We used a select cohort of 40,490 patients on HD to build the ML model (11,166 patients who were COVID-19 positive and 29,324 patients who were unaffected controls). The prevalence of COVID-19 in the cohort (28% COVID-19 positive) was by design higher than the HD population. The prevalence of COVID-19 was set to 10% in the testing dataset to estimate the prevalence observed in the national HD population. The threshold for classifying observations as positive or negative was set at 0.80 to minimize false positives. Precision for the model was 0.52, the recall was 0.07, and the lift was 5.3 in the testing dataset. Area under the receiver operating characteristic curve (AUROC) and area under the precision-recall curve (AUPRC) for the model was 0.68 and 0.24 in the testing dataset, respectively. Top predictors of a patient on HD having a SARS-CoV-2 infection were the change in interdialytic weight gain from the previous month, mean pre-HD body temperature in the prior week, and the change in post-HD heart rate from the previous month.
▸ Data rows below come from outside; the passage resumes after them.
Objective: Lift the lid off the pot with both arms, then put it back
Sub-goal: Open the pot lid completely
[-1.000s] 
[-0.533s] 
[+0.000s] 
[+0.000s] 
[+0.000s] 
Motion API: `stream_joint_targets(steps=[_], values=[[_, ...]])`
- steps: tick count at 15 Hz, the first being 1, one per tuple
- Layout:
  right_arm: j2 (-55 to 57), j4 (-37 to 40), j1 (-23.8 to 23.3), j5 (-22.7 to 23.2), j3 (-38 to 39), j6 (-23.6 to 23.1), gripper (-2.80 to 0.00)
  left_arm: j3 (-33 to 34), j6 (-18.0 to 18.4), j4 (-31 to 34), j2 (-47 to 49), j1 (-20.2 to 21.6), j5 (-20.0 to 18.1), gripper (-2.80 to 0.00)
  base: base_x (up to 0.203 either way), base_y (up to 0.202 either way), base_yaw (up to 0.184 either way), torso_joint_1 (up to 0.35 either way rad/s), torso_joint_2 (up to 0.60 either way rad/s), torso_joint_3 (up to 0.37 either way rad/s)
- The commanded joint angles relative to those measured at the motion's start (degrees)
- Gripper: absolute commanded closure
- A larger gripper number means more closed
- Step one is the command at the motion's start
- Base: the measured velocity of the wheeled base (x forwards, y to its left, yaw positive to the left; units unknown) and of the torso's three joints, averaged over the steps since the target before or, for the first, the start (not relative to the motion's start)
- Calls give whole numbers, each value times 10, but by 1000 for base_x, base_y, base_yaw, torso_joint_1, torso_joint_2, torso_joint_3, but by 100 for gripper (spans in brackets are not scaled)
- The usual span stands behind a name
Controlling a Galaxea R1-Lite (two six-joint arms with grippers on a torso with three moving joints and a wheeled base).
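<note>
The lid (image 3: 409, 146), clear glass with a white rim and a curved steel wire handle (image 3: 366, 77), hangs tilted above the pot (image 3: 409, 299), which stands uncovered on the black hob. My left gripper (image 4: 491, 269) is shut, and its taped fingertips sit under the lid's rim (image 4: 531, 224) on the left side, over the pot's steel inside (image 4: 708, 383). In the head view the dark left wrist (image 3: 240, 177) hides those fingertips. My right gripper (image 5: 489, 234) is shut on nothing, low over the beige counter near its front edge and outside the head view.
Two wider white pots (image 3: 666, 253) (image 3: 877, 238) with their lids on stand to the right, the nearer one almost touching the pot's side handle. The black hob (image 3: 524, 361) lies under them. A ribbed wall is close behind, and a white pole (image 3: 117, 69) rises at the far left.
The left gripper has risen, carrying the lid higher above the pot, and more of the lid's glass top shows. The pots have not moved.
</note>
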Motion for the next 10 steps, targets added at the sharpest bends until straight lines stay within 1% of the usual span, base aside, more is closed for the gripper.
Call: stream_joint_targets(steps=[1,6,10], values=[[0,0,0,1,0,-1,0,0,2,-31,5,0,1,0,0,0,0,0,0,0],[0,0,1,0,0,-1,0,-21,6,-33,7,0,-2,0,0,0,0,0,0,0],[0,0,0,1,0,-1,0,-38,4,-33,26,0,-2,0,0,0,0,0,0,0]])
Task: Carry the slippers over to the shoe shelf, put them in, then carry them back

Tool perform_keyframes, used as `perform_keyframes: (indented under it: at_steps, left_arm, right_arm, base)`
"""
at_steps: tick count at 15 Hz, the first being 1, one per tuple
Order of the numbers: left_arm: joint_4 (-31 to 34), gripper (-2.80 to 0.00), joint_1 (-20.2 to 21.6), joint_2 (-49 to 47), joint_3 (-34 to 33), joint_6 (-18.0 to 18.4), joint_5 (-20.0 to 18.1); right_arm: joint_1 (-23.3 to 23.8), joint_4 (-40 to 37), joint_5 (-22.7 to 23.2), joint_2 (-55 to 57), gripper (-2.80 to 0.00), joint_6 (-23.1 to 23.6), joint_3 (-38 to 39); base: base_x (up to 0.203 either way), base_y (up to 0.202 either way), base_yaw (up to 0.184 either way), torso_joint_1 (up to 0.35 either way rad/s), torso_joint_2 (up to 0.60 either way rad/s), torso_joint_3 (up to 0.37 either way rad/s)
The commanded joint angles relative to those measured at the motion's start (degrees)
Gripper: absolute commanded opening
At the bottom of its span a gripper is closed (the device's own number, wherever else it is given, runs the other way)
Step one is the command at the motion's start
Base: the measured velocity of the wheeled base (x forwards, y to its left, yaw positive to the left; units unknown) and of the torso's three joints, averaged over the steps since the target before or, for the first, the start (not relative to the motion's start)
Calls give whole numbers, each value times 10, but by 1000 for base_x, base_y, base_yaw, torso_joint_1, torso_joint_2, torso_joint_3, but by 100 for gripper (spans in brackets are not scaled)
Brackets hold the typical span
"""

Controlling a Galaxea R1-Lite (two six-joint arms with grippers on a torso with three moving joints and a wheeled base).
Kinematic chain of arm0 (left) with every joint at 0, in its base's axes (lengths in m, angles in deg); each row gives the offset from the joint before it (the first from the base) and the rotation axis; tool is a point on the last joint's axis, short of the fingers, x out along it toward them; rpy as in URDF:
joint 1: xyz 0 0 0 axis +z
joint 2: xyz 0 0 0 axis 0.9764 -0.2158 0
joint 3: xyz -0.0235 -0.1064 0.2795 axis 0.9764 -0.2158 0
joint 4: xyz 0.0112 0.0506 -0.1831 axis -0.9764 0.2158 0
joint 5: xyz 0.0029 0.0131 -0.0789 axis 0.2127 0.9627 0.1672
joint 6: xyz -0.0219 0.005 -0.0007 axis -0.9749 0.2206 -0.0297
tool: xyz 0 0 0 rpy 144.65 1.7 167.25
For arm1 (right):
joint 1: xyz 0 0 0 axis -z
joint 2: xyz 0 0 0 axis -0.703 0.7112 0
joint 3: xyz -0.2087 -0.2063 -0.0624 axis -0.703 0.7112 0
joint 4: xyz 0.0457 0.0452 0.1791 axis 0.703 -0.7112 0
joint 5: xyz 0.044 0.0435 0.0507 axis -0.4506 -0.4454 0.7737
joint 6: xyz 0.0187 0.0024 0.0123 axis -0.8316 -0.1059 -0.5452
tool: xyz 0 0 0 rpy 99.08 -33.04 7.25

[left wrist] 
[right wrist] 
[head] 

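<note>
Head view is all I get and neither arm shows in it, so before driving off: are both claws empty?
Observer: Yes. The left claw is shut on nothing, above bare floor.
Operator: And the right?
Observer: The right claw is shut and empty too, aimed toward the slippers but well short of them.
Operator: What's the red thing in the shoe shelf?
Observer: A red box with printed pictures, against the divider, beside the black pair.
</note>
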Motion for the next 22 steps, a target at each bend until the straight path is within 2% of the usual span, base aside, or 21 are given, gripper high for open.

The developed ML model appears suitable for predicting patients on HD at risk of having COVID-19 at least 3 days before there would be a clinical suspicion of the disease.
我们开发了一种机器学习 (ML) 模型,用于预测接受血液透析 (HD) 的患者在随后的≥3 天内被发现未检测到 SARS-CoV-2 感染的风险。
作为医疗保健运营工作的一部分,我们使用来自全国性透析诊所网络的患者数据(2020 年 2 月至 9 月)开发了一种 ML 模型(XGBoost),该模型使用 81 个变量来预测接受 HD 的成年患者在随后的≥3 天内被发现未检测到 SARS-CoV-2 感染的可能性。我们使用 COVID-19 阳性样本的 60%:20%:20%随机分割来训练、验证和测试数据集。
我们使用 HD 上的一个精选队列(40490 名患者)来构建 ML 模型(11166 名 COVID-19 阳性患者和 29324 名未受影响的对照患者)。该队列中 COVID-19 的患病率(28% COVID-19 阳性)是为了设计高于 HD 人群而设定的。在测试数据集中,COVID-19 的患病率设定为 10%,以估计全国 HD 人群中观察到的患病率。将观察结果分类为阳性或阴性的阈值设定为 0.80,以最小化假阳性。在测试数据集中,模型的精度为 0.52,召回率为 0.07,提升率为 5.3。模型在测试数据集中的接收器工作特征曲线下面积(AUROC)和精度-召回曲线下面积(AUPRC)分别为 0.68 和 0.24。预测 HD 患者 SARS-CoV-2 感染的最重要预测因素是与前一个月相比的间歇性体重增加变化、前一周的平均预 HD 体温和前一个月的 HD 后心率变化。
该开发的 ML 模型似乎适合预测至少在临床怀疑疾病发生前 3 天患有 COVID-19 风险的 HD 患者。